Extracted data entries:

= Beginning of Section =

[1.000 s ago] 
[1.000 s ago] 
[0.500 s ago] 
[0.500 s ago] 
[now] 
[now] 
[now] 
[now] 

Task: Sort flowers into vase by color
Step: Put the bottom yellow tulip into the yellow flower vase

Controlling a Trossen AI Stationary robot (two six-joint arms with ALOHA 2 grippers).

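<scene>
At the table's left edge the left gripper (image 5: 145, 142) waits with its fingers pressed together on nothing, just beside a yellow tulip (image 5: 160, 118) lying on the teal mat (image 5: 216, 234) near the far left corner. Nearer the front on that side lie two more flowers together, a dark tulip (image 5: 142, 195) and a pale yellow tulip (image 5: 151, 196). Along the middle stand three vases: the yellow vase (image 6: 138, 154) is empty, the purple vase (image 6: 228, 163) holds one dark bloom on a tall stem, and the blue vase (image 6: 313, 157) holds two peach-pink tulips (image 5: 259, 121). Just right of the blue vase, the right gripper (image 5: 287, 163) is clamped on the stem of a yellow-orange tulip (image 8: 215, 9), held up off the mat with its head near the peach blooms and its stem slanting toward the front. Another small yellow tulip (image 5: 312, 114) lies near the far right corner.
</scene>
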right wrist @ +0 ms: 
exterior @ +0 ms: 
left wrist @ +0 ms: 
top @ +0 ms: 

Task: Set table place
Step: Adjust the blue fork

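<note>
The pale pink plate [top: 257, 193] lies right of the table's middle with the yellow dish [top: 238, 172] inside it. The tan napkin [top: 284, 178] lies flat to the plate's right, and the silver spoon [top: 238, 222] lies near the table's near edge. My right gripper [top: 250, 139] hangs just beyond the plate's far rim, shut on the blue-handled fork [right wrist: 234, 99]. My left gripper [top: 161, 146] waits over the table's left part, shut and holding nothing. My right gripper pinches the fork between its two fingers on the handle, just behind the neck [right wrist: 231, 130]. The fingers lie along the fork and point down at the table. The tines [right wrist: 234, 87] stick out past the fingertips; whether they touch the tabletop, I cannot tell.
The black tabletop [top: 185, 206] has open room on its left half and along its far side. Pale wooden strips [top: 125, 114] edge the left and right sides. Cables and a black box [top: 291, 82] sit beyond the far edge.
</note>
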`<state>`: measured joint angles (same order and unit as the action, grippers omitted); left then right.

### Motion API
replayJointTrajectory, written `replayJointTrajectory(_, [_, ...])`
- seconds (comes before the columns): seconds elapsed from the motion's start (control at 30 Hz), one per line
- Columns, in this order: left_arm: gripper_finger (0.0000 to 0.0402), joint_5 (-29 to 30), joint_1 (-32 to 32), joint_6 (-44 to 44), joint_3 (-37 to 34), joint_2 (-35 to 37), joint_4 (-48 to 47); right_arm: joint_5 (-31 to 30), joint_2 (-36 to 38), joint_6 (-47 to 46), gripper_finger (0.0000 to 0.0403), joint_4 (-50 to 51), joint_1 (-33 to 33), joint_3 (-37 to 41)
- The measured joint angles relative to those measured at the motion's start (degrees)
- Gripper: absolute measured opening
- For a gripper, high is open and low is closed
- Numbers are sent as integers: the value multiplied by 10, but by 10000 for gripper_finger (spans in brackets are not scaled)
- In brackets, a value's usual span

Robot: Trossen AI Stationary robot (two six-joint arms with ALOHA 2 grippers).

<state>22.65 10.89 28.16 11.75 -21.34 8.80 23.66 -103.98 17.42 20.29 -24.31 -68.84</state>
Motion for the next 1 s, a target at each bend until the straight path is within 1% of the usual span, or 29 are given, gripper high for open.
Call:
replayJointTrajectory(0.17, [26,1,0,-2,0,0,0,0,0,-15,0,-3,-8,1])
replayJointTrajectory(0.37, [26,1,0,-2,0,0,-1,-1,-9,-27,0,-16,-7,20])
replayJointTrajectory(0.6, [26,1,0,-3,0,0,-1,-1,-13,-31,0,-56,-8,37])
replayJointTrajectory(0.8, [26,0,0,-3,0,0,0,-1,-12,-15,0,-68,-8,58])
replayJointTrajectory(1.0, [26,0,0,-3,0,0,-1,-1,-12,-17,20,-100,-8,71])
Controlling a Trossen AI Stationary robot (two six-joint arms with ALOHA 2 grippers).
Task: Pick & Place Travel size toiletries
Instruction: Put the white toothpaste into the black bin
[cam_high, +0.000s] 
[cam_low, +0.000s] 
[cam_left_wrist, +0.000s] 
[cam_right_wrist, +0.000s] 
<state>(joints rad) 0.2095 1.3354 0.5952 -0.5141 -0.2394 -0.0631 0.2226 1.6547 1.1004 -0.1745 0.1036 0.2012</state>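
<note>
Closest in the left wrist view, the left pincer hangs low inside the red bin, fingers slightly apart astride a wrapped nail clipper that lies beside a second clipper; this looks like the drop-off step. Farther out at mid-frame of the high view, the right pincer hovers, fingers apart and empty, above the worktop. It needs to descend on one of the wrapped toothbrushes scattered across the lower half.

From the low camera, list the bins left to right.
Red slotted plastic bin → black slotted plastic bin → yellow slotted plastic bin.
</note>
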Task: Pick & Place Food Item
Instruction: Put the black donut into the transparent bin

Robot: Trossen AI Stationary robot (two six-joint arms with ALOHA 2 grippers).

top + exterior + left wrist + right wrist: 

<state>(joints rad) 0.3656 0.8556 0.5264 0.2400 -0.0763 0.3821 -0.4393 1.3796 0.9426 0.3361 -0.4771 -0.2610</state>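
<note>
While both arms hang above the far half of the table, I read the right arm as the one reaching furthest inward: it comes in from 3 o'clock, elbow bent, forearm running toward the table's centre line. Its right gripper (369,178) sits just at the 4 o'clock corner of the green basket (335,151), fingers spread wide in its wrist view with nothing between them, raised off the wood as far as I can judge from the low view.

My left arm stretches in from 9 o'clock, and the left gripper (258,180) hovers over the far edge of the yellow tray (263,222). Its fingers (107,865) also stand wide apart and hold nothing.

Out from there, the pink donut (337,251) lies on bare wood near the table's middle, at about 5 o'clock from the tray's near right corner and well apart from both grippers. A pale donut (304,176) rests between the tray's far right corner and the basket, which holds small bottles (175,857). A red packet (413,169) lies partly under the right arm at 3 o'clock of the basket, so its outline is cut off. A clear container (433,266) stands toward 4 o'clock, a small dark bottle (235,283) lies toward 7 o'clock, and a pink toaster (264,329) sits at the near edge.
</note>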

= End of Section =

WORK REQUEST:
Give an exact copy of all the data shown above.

ANSWER FOR THE TASK:
[1.000 s ago] 
[1.000 s ago] 
[0.500 s ago] 
[0.500 s ago] 
[now] 
[now] 
[now] 
[now] 

Task: Sort flowers into vase by color
Step: Put the bottom yellow tulip into the yellow flower vase

Controlling a Trossen AI Stationary robot (two six-joint arms with ALOHA 2 grippers).

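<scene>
At the table's left edge the left gripper (image 5: 145, 142) waits with its fingers pressed together on nothing, just beside a yellow tulip (image 5: 160, 118) lying on the teal mat (image 5: 216, 234) near the far left corner. Nearer the front on that side lie two more flowers together, a dark tulip (image 5: 142, 195) and a pale yellow tulip (image 5: 151, 196). Along the middle stand three vases: the yellow vase (image 6: 138, 154) is empty, the purple vase (image 6: 228, 163) holds one dark bloom on a tall stem, and the blue vase (image 6: 313, 157) holds two peach-pink tulips (image 5: 259, 121). Just right of the blue vase, the right gripper (image 5: 287, 163) is clamped on the stem of a yellow-orange tulip (image 8: 215, 9), held up off the mat with its head near the peach blooms and its stem slanting toward the front. Another small yellow tulip (image 5: 312, 114) lies near the far right corner.
</scene>
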right wrist @ +0 ms: 
exterior @ +0 ms: 
left wrist @ +0 ms: 
top @ +0 ms: 

Task: Set table place
Step: Adjust the blue fork

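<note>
The pale pink plate [top: 257, 193] lies right of the table's middle with the yellow dish [top: 238, 172] inside it. The tan napkin [top: 284, 178] lies flat to the plate's right, and the silver spoon [top: 238, 222] lies near the table's near edge. My right gripper [top: 250, 139] hangs just beyond the plate's far rim, shut on the blue-handled fork [right wrist: 234, 99]. My left gripper [top: 161, 146] waits over the table's left part, shut and holding nothing. My right gripper pinches the fork between its two fingers on the handle, just behind the neck [right wrist: 231, 130]. The fingers lie along the fork and point down at the table. The tines [right wrist: 234, 87] stick out past the fingertips; whether they touch the tabletop, I cannot tell.
The black tabletop [top: 185, 206] has open room on its left half and along its far side. Pale wooden strips [top: 125, 114] edge the left and right sides. Cables and a black box [top: 291, 82] sit beyond the far edge.
</note>
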`<state>`: measured joint angles (same order and unit as the action, grippers omitted); left then right.

### Motion API
replayJointTrajectory, written `replayJointTrajectory(_, [_, ...])`
- seconds (comes before the columns): seconds elapsed from the motion's start (control at 30 Hz), one per line
- Columns, in this order: left_arm: gripper_finger (0.0000 to 0.0402), joint_5 (-29 to 30), joint_1 (-32 to 32), joint_6 (-44 to 44), joint_3 (-37 to 34), joint_2 (-35 to 37), joint_4 (-48 to 47); right_arm: joint_5 (-31 to 30), joint_2 (-36 to 38), joint_6 (-47 to 46), gripper_finger (0.0000 to 0.0403), joint_4 (-50 to 51), joint_1 (-33 to 33), joint_3 (-37 to 41)
- The measured joint angles relative to those measured at the motion's start (degrees)
- Gripper: absolute measured opening
- For a gripper, high is open and low is closed
- Numbers are sent as integers: the value multiplied by 10, but by 10000 for gripper_finger (spans in brackets are not scaled)
- In brackets, a value's usual span

Robot: Trossen AI Stationary robot (two six-joint arms with ALOHA 2 grippers).

<state>22.65 10.89 28.16 11.75 -21.34 8.80 23.66 -103.98 17.42 20.29 -24.31 -68.84</state>
Motion for the next 1 s, a target at each bend until the straight path is within 1% of the usual span, or 29 are given, gripper high for open.
Call:
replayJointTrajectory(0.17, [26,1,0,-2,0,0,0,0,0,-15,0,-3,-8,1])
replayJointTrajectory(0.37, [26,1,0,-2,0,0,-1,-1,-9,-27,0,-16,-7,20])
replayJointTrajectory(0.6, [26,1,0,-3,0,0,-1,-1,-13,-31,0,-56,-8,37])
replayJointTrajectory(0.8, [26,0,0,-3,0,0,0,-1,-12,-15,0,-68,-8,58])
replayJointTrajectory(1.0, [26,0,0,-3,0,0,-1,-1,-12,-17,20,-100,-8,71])
Controlling a Trossen AI Stationary robot (two six-joint arms with ALOHA 2 grippers).
Task: Pick & Place Travel size toiletries
Instruction: Put the white toothpaste into the black bin
[cam_high, +0.000s] 
[cam_low, +0.000s] 
[cam_left_wrist, +0.000s] 
[cam_right_wrist, +0.000s] 
<state>(joints rad) 0.2095 1.3354 0.5952 -0.5141 -0.2394 -0.0631 0.2226 1.6547 1.1004 -0.1745 0.1036 0.2012</state>
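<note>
Closest in the left wrist view, the left pincer hangs low inside the red bin, fingers slightly apart astride a wrapped nail clipper that lies beside a second clipper; this looks like the drop-off step. Farther out at mid-frame of the high view, the right pincer hovers, fingers apart and empty, above the worktop. It needs to descend on one of the wrapped toothbrushes scattered across the lower half.

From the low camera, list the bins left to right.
Red slotted plastic bin → black slotted plastic bin → yellow slotted plastic bin.
</note>
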Task: Pick & Place Food Item
Instruction: Put the black donut into the transparent bin

Robot: Trossen AI Stationary robot (two six-joint arms with ALOHA 2 grippers).

top + exterior + left wrist + right wrist: 

<state>(joints rad) 0.3656 0.8556 0.5264 0.2400 -0.0763 0.3821 -0.4393 1.3796 0.9426 0.3361 -0.4771 -0.2610</state>
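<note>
While both arms hang above the far half of the table, I read the right arm as the one reaching furthest inward: it comes in from 3 o'clock, elbow bent, forearm running toward the table's centre line. Its right gripper (369,178) sits just at the 4 o'clock corner of the green basket (335,151), fingers spread wide in its wrist view with nothing between them, raised off the wood as far as I can judge from the low view.

My left arm stretches in from 9 o'clock, and the left gripper (258,180) hovers over the far edge of the yellow tray (263,222). Its fingers (107,865) also stand wide apart and hold nothing.

Out from there, the pink donut (337,251) lies on bare wood near the table's middle, at about 5 o'clock from the tray's near right corner and well apart from both grippers. A pale donut (304,176) rests between the tray's far right corner and the basket, which holds small bottles (175,857). A red packet (413,169) lies partly under the right arm at 3 o'clock of the basket, so its outline is cut off. A clear container (433,266) stands toward 4 o'clock, a small dark bottle (235,283) lies toward 7 o'clock, and a pink toaster (264,329) sits at the near edge.
</note>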

For this exercise, nothing more remains to be given.